In the records below, begin at the line that has "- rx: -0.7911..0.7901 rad" and stop after the line that has "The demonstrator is"; quote those lines verbatim and nothing more.

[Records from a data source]

◇ ◇ ◇ ◇ ◇

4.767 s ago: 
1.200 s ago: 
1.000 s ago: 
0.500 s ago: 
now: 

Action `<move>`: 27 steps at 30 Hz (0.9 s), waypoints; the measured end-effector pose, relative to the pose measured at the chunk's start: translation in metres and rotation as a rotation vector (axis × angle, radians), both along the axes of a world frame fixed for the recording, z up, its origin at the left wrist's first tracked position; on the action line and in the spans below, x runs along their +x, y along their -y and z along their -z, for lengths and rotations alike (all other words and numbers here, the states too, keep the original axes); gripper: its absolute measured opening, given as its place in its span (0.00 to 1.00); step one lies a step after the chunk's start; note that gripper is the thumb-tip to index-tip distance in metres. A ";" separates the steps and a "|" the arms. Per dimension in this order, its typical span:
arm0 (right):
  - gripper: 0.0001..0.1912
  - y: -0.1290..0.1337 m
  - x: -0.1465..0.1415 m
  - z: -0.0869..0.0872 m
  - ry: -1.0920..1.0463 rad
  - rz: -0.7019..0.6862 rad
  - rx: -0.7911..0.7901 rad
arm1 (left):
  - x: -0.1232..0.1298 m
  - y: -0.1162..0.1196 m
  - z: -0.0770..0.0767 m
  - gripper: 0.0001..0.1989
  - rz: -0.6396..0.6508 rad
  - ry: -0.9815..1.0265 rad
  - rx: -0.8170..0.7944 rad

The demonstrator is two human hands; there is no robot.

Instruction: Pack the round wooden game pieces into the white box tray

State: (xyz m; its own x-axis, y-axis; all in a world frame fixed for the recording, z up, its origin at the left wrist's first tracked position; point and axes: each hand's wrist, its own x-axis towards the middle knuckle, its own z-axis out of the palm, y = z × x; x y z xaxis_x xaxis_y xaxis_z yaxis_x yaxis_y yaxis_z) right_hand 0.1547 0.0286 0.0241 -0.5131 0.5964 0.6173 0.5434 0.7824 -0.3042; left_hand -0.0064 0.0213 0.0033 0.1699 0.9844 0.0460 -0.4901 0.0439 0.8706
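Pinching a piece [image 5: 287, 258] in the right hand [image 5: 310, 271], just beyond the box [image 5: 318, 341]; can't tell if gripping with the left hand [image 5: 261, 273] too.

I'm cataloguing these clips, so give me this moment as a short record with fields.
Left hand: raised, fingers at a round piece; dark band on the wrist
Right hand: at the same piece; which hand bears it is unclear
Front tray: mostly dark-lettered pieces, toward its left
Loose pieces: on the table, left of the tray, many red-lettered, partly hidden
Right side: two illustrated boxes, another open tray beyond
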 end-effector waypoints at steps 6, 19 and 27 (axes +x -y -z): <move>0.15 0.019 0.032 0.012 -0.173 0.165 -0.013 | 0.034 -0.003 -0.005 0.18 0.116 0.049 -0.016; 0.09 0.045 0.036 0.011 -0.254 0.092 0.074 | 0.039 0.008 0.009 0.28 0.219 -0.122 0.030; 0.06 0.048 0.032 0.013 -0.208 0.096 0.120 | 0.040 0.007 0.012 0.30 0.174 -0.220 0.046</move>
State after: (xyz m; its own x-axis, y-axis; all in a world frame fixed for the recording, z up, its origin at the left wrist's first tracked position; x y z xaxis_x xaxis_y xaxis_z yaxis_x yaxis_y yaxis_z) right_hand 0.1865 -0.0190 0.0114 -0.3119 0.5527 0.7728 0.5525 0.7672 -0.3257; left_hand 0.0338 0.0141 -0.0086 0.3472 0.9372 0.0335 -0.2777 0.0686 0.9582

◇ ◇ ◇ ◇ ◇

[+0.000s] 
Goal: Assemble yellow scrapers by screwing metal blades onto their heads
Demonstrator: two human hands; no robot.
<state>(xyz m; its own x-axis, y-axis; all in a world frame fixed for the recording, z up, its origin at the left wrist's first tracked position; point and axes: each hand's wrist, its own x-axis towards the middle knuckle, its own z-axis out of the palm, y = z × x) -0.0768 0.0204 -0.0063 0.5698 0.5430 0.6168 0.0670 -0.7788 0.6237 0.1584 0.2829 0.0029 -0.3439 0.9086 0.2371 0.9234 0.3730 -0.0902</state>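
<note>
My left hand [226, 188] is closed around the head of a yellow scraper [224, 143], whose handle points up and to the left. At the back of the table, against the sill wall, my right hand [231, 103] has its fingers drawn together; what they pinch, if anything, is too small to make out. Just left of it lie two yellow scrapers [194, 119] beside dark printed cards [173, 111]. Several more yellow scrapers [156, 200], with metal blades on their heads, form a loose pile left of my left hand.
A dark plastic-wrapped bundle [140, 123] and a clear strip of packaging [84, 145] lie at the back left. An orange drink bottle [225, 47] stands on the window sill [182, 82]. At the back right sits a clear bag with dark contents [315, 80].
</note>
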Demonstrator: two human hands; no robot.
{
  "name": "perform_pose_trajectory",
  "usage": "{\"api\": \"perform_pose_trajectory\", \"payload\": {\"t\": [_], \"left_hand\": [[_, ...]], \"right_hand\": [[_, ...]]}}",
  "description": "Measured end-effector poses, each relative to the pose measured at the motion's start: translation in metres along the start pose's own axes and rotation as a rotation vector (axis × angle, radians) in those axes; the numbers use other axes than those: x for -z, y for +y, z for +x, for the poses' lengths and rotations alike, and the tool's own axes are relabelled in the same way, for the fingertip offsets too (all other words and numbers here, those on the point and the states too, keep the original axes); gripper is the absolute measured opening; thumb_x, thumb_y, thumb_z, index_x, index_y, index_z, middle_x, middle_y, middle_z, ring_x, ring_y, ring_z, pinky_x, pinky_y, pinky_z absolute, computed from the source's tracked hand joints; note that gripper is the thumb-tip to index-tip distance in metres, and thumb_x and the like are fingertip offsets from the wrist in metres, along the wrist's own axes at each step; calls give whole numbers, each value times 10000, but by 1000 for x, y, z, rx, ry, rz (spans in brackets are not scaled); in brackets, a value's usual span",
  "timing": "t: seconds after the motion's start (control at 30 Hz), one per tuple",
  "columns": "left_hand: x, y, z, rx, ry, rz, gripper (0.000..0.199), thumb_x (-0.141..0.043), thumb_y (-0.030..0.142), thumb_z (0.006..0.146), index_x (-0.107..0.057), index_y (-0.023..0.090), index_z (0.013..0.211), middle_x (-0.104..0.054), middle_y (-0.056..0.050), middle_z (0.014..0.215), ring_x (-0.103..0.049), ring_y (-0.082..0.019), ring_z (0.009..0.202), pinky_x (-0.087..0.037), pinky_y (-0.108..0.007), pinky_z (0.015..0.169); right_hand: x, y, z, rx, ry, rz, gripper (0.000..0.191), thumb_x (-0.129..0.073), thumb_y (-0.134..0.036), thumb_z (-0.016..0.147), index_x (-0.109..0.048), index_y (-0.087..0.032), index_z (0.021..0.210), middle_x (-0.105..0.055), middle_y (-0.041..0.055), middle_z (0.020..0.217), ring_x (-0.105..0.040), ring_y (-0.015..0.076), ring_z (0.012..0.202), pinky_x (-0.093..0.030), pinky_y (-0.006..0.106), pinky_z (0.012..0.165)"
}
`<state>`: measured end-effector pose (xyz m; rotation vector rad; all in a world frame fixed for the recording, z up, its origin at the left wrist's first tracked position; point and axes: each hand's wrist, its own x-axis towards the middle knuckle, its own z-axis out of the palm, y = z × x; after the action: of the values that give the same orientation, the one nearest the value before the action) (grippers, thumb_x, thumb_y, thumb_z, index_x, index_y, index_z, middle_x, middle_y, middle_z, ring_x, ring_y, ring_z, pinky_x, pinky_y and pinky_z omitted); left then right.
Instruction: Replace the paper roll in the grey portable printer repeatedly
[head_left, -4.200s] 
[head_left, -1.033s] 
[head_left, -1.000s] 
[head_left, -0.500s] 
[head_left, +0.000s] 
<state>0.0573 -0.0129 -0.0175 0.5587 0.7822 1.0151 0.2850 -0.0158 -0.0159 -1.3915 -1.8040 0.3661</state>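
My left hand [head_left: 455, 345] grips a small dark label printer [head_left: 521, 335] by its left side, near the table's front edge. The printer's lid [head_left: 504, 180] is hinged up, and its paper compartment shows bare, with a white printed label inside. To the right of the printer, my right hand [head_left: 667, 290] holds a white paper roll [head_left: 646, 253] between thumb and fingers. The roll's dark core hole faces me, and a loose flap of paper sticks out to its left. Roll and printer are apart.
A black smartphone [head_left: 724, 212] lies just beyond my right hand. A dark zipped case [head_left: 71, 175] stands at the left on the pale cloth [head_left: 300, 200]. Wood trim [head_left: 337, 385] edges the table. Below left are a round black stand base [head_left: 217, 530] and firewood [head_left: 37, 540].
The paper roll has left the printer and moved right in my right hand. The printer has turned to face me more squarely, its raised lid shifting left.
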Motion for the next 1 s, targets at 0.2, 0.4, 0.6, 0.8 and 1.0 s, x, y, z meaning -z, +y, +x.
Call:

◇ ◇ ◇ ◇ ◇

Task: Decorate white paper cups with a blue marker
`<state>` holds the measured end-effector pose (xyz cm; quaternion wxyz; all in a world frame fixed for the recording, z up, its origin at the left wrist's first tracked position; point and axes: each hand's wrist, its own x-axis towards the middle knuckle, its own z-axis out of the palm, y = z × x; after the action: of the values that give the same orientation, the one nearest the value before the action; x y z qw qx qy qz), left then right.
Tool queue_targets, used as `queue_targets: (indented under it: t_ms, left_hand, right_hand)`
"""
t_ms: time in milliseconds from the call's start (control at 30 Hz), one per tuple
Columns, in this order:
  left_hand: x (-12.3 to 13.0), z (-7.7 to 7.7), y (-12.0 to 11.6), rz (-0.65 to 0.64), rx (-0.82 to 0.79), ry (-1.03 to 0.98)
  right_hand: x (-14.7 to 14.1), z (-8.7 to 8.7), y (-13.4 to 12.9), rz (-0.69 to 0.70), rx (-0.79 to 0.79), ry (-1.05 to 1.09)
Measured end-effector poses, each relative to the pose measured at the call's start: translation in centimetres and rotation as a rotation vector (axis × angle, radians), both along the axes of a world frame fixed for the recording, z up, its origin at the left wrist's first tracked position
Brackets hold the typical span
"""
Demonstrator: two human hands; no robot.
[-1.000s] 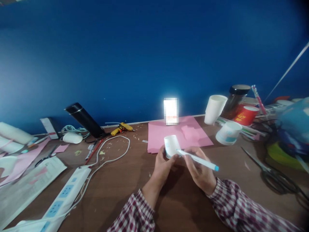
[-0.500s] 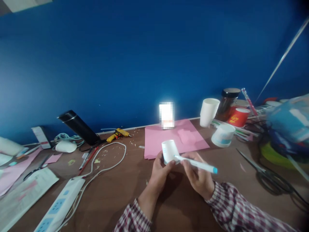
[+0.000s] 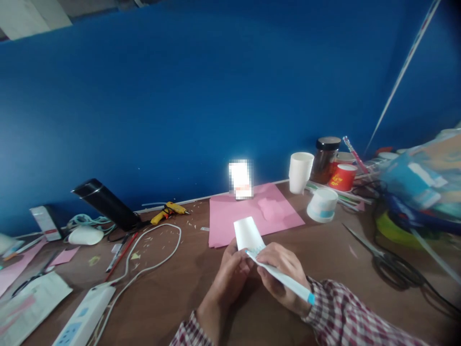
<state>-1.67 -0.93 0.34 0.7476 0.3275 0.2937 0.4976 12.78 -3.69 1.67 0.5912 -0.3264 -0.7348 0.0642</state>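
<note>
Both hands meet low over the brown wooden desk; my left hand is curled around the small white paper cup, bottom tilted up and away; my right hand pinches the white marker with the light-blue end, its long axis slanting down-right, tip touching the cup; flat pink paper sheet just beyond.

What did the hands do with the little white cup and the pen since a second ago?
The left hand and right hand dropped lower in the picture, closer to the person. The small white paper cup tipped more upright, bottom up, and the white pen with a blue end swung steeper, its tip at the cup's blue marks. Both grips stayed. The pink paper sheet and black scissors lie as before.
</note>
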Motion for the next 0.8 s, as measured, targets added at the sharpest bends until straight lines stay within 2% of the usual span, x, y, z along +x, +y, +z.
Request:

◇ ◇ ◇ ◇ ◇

Answer to this problem:
  - rx: -0.7911..0.7901 rad
arm1 (left):
  - x: -0.1232..0.1298 m
  - y: -0.1162..0.1196 m
  - z: -0.0770..0.0767 m
  - gripper: 0.0001..0.1989
  - rz: -0.6396..0.6508 rad
  - ry: -0.9815..1.0265 rad
  - rx: -0.8170..0.7944 rad

The demonstrator is two human hands; there is no robot.

Nothing more is required for this answer.